The initial exhibit was intended to explain the patient’s complex medical condition at the time that he presented to the defendant in order to show that his presentation was not consistent with spinal injury.

ER Presentation

Exhibit 1: Patient’s overall condition at his ER presentation.

The subsequent illustrations demonstrated the patient’s pre-accident cervical spine condition and contrasted this with the injuries he sustained in the MVA.
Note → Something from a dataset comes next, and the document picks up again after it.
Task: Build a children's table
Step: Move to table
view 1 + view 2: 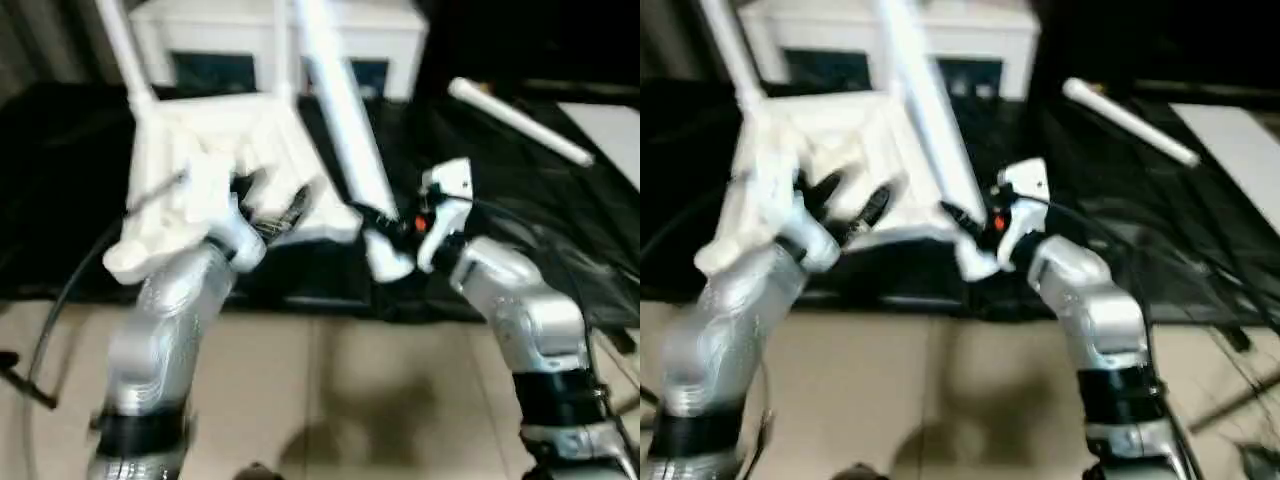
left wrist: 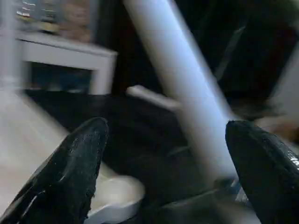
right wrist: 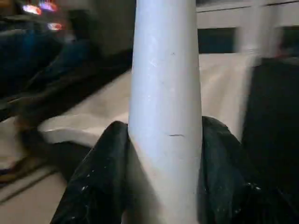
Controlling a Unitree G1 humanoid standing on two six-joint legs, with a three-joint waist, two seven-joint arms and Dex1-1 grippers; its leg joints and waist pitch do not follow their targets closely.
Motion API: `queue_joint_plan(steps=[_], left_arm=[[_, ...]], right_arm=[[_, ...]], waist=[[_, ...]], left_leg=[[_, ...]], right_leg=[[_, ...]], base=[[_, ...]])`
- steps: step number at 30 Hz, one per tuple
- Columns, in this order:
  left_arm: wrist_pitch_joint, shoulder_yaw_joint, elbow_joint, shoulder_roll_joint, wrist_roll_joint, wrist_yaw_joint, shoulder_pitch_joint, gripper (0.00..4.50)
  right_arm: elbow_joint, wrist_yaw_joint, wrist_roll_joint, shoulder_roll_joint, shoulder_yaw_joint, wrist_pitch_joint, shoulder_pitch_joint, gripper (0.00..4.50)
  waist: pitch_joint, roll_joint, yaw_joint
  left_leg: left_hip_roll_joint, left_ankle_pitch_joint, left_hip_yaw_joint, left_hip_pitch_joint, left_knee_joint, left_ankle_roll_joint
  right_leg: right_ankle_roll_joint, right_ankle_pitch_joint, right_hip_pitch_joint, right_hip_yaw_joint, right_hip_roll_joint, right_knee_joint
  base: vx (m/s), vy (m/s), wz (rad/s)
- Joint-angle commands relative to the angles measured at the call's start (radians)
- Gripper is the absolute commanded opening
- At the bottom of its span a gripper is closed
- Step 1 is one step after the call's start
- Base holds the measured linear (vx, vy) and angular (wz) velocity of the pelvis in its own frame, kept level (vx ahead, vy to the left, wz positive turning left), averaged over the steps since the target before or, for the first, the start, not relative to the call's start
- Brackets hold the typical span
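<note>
The right pincer (image 1: 400,232) pinches a leg (image 1: 345,130) near its thick lower end, the tube slanting up and away over the black worktop (image 1: 60,220). The tabletop (image 1: 225,150) lies ribbed side up at the left of that cloth (another leg (image 1: 122,45) already rises from its far corner), and the left pincer (image 1: 845,205) hangs spread wide just above its near edge, holding nothing. A loose leg (image 1: 520,122) lies well apart to the right.

Likely trouble: the held leg's threaded end sits low and off to the side of any socket, so swinging it across could knock the tabletop or clip the left fingers (image 2: 74,163), which stand close beside the tube. The tall leg may also strike the cabinet (image 1: 270,40) behind. Open room lies right of the tabletop and toward the bare floor in front
</note>
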Motion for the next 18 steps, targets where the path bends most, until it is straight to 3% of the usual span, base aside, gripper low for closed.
queue_joint_plan(steps=[1,3,5,7,9,10,12,13,15,18], left_arm=[[0.065,0.035,0.029,-0.007,-0.073,-0.023,-0.027,4.45],[0.086,0.040,0.039,-0.019,-0.124,-0.055,-0.059,4.45],[0.136,0.060,0.049,-0.041,-0.226,-0.078,-0.098,4.45],[0.183,0.069,0.066,-0.047,-0.290,-0.085,-0.120,4.45],[0.214,0.076,0.089,-0.056,-0.314,-0.077,-0.135,4.45],[0.255,0.087,0.117,-0.064,-0.323,-0.057,-0.152,4.45],[0.284,0.095,0.139,-0.070,-0.317,-0.035,-0.163,4.45],[0.292,0.103,0.146,-0.077,-0.332,-0.034,-0.168,4.45],[0.309,0.111,0.143,-0.081,-0.367,-0.043,-0.172,4.45],[0.320,0.098,0.139,-0.067,-0.377,-0.049,-0.177,4.27]], right_arm=[[0.011,0.072,0.061,-0.008,-0.025,0.016,-0.032,1.85],[0.023,0.115,0.107,-0.007,-0.041,0.033,-0.031,1.85],[0.026,0.137,0.139,-0.008,-0.050,0.043,-0.030,1.85],[0.017,0.161,0.154,-0.017,-0.039,0.051,-0.026,1.85],[0.006,0.176,0.157,-0.020,-0.027,0.049,-0.019,1.85],[-0.010,0.196,0.162,-0.019,-0.014,0.051,-0.012,1.85],[-0.027,0.210,0.168,-0.019,-0.001,0.058,-0.007,1.85],[-0.033,0.218,0.172,-0.020,0.007,0.064,-0.005,1.85],[-0.034,0.228,0.178,-0.021,0.012,0.074,-0.003,1.85],[-0.021,0.234,0.177,-0.025,0.015,0.076,-0.008,1.85]], waist=[[-0.058,0.008,-0.007],[-0.048,0.005,-0.012],[-0.048,0.004,-0.008],[-0.053,0.011,-0.003],[-0.053,0.007,-0.004],[-0.055,0.017,-0.002],[-0.057,0.011,-0.002],[-0.060,0.025,0.000],[-0.063,0.018,0.002],[-0.063,0.019,0.007]], left_leg=[[0.080,-0.267,-0.033,0.022,-0.096,-0.026],[0.071,-0.384,-0.017,0.033,-0.098,-0.029],[0.075,-0.405,-0.013,0.041,-0.100,-0.042],[0.077,-0.356,-0.010,0.040,-0.102,-0.044],[0.076,-0.336,-0.004,0.038,-0.102,-0.038],[0.074,-0.317,0.002,0.039,-0.099,-0.036],[0.075,-0.280,0.005,0.038,-0.097,-0.027],[0.077,-0.258,0.004,0.038,-0.096,-0.023],[0.078,-0.230,0.006,0.037,-0.094,-0.015],[0.077,-0.186,0.011,0.037,-0.089,0.008]], right_leg=[[-0.139,-0.135,0.042,0.055,-0.072,-0.088],[-0.166,-0.241,0.039,0.061,-0.088,-0.113],[-0.159,-0.300,0.037,0.064,-0.093,-0.121],[-0.166,-0.227,0.039,0.064,-0.089,-0.114],[-0.167,-0.200,0.042,0.065,-0.089,-0.115],[-0.166,-0.187,0.041,0.066,-0.089,-0.114],[-0.165,-0.148,0.045,0.066,-0.087,-0.114],[-0.170,-0.111,0.046,0.065,-0.086,-0.110],[-0.185,-0.053,0.050,0.065,-0.085,-0.105],[-0.208,-0.006,0.050,0.065,-0.085,-0.100]], base=[[-0.058,0.014,-0.09],[-0.029,0.007,-0.04],[0.000,0.000,0.00],[0.000,0.000,0.00],[0.000,0.000,0.00],[0.000,0.000,0.00],[0.000,0.000,0.00],[0.000,0.000,0.00],[0.000,0.000,0.00],[0.000,0.000,0.00]])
Cervical Spine Before Accident

Exhibit 2A: Representation of the patient’s spine prior to the accident.

Cervical Spine After Accident

Exhibit 2B: Representation of the patient’s spine after the accident.

The next 2 exhibits showed how the application of a cervical collar (as ordered by the defendant) stabilized the cervical spine and alternatively how placing the patient in traction could lead to further fracturing of an already brittle spine, destabilization, and possible paralysis.

Cervical Collar

Exhibit 3: Function of cervical collar in stabilizing the spine, preventing further injury.

Spinal Traction

Exhibit 4: Dangers of spinal traction in a patient with a brittle cervical spine.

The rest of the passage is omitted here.